Health warning after case of meningococcal confirmed


FAR North Queenslanders are being urged to be vigilant for a dangerous bacterial disease that has reared its head in the region for the first time this year.

Health officials have confirmed a case of invasive meningococcal in the Cairns region, after it was detected in a patient within the past week.

The Cairns and Hinterland Hospital and Health Service, however, cannot say where in the region the case has been recorded.

Meningococcal disease is a relatively rare illness that invades the body through the throat or nose. It usually appears as meningitis or sepsis.

The infection can develop very quickly and can be fatal within hours if not treated properly, according to Meningococcal Australia.

Meningococcal meningitis infection – rash. 28/2/99
Meningococcal meningitis infection – rash. 28/2/99

Although most victims of the disease will recover fully, 10 per cent of those infected will die, and about 20 per cent will have permanent disabilities - ranging from learning difficulties, sight and hearing problems, to liver and kidney failure, loss of fingers, toes and limbs and scarring caused by skin grafts.
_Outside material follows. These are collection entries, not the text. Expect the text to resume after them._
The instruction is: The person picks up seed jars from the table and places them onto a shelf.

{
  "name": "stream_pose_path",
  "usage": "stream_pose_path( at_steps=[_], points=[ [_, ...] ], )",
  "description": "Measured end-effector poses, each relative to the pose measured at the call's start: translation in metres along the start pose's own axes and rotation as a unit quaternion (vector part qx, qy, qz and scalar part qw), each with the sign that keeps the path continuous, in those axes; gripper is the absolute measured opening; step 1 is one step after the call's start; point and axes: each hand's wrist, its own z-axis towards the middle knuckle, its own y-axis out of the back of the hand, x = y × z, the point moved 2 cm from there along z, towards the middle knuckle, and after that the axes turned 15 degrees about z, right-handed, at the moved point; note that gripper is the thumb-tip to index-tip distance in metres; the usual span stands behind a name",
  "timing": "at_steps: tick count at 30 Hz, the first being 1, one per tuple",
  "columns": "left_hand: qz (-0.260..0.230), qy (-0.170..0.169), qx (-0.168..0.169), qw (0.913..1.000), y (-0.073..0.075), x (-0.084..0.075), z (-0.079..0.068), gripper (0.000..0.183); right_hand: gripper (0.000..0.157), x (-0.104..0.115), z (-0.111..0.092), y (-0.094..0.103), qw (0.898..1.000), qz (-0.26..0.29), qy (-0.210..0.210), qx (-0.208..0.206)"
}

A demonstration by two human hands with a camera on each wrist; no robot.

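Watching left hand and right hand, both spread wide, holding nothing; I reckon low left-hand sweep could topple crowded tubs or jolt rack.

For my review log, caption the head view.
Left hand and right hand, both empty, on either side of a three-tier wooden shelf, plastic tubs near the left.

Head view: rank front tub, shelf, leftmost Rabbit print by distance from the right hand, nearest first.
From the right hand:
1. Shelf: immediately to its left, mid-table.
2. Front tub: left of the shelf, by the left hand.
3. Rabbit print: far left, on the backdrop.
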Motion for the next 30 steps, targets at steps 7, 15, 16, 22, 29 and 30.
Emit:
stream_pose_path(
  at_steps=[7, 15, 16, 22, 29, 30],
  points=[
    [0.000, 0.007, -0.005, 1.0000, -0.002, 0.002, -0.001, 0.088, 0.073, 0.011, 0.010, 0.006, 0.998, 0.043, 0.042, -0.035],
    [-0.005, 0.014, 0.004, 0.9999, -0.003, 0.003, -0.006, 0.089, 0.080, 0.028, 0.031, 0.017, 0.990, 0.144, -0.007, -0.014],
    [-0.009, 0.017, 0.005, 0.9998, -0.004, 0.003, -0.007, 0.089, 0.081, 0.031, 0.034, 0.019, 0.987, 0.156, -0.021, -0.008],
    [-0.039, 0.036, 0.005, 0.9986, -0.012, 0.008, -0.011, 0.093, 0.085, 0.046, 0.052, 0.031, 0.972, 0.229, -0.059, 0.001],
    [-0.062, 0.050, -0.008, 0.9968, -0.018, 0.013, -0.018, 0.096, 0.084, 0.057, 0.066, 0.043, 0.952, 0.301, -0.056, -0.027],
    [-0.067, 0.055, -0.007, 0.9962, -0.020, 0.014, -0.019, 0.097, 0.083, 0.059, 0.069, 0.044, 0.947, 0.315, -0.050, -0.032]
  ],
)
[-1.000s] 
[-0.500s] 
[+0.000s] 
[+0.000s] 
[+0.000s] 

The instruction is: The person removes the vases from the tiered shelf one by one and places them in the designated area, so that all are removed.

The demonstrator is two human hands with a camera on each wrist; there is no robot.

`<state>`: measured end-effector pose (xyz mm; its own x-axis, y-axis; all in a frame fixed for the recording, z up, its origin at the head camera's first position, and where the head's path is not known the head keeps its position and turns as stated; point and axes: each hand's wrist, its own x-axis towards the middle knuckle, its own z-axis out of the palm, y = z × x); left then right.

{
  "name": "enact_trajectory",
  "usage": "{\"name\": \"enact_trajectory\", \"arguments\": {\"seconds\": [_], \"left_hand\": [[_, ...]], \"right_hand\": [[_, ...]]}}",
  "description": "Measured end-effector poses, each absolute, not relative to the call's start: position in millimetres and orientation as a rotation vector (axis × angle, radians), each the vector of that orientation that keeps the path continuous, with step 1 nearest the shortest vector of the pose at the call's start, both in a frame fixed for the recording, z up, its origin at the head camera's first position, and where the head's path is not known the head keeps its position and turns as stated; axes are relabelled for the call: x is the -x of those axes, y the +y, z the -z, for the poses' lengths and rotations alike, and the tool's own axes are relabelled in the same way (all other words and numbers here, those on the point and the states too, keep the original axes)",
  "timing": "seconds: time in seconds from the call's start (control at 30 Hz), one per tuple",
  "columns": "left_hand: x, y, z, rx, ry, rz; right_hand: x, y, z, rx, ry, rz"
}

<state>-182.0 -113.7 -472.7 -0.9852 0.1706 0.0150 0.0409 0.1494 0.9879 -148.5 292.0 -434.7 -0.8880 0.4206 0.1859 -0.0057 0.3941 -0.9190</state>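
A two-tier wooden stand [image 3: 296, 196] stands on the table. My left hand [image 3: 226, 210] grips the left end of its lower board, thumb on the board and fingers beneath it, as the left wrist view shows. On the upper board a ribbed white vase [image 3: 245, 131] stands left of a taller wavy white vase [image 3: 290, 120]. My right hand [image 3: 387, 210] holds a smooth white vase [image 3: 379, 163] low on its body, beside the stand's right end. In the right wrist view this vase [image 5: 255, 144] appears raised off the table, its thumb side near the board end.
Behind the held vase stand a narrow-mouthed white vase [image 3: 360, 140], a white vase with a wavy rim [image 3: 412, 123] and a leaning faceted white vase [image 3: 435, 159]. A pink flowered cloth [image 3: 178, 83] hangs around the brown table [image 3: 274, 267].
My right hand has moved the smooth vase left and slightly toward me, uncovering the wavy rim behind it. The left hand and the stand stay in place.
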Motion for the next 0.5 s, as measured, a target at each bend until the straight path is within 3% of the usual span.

The CHHHS region only has an average of one case of the disease each year.

Cairns Tropical Public Health Services director Dr Richard Gair said the unit routinely followed up every new meningococcal case, and may provide antibiotics and/or vaccinations to close household contacts, in line with national guidelines.

"In this instance, the Tropical Public Health Service has undertaken contact tracing," he said.

"There is very low risk of further cases."

Director of Tropical Public Health, Cairns Dr Richard Gair. Picture: Josh Woning.
Director of Tropical Public Health, Cairns Dr Richard Gair. Picture: Josh Woning.

He said the disease was uncommon and did not spread easily.

"However, meningococcal disease can cause serious illness marked by rapid deterioration," he said.

"The community should be vigilant and alert to the signs and symptoms."

The symptoms of meningococcal include a rash, vomiting, fever, headache, confusion, stiff neck, and joint pain.

"If concerned, people should seek immediate medical attention as early treatment can be lifesaving," Dr Gair said.

"All children are offered a combined meningococcus type A, C, W, and Y vaccine at 12 months, and in school Year 10.

"Another vaccine against meningococcus type B is available privately."